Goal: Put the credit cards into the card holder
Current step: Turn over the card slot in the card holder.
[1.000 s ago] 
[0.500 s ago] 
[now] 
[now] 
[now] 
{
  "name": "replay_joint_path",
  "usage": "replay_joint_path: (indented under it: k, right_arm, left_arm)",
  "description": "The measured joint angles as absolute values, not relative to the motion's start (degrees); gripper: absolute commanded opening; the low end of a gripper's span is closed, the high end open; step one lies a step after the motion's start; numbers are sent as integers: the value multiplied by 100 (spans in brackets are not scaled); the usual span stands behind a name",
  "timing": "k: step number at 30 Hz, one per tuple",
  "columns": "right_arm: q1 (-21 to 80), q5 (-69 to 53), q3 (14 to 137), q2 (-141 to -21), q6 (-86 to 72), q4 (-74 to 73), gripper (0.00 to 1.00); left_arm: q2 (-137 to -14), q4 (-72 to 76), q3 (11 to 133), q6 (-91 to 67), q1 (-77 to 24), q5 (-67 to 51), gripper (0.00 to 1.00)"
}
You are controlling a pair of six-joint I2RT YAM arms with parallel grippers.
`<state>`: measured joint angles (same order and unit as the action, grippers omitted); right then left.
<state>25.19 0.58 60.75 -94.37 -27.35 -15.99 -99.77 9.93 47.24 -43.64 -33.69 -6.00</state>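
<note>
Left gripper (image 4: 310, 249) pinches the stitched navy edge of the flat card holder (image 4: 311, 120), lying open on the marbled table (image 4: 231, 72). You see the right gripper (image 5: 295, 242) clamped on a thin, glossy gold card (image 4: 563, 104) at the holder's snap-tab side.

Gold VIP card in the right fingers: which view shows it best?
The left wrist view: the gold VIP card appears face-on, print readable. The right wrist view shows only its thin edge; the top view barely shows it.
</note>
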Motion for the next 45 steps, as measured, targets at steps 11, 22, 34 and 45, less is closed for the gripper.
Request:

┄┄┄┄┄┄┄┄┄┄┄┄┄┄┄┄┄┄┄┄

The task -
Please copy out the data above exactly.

Exercise answer -
Goal: Put the credit cards into the card holder
Current step: Turn over the card slot in the card holder.
[1.000 s ago] 
[0.500 s ago] 
[now] 
[now] 
[now] 
{
  "name": "replay_joint_path",
  "usage": "replay_joint_path: (indented under it: k, right_arm, left_arm)",
  "description": "The measured joint angles as absolute values, not relative to the motion's start (degrees); gripper: absolute commanded opening; the low end of a gripper's span is closed, the high end open; step one lies a step after the motion's start; numbers are sent as integers: the value multiplied by 100 (spans in brackets are not scaled); the usual span stands behind a name",
  "timing": "k: step number at 30 Hz, one per tuple",
  "columns": "right_arm: q1 (-21 to 80), q5 (-69 to 53), q3 (14 to 137), q2 (-141 to -21), q6 (-86 to 72), q4 (-74 to 73), gripper (0.00 to 1.00); left_arm: q2 (-137 to -14), q4 (-72 to 76), q3 (11 to 133), q6 (-91 to 67), q1 (-77 to 24), q5 (-67 to 51), gripper (0.00 to 1.00)"
}
You are controlling a pair of six-joint I2RT YAM arms with parallel grippers.
`<state>`: measured joint angles (same order and unit as the action, grippers omitted); right then left.
<state>25.19 0.58 60.75 -94.37 -27.35 -15.99 -99.77 9.93 47.24 -43.64 -33.69 -6.00</state>
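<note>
Left gripper (image 4: 310, 249) pinches the stitched navy edge of the flat card holder (image 4: 311, 120), lying open on the marbled table (image 4: 231, 72). You see the right gripper (image 5: 295, 242) clamped on a thin, glossy gold card (image 4: 563, 104) at the holder's snap-tab side.

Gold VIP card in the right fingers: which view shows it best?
The left wrist view: the gold VIP card appears face-on, print readable. The right wrist view shows only its thin edge; the top view barely shows it.
</note>
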Motion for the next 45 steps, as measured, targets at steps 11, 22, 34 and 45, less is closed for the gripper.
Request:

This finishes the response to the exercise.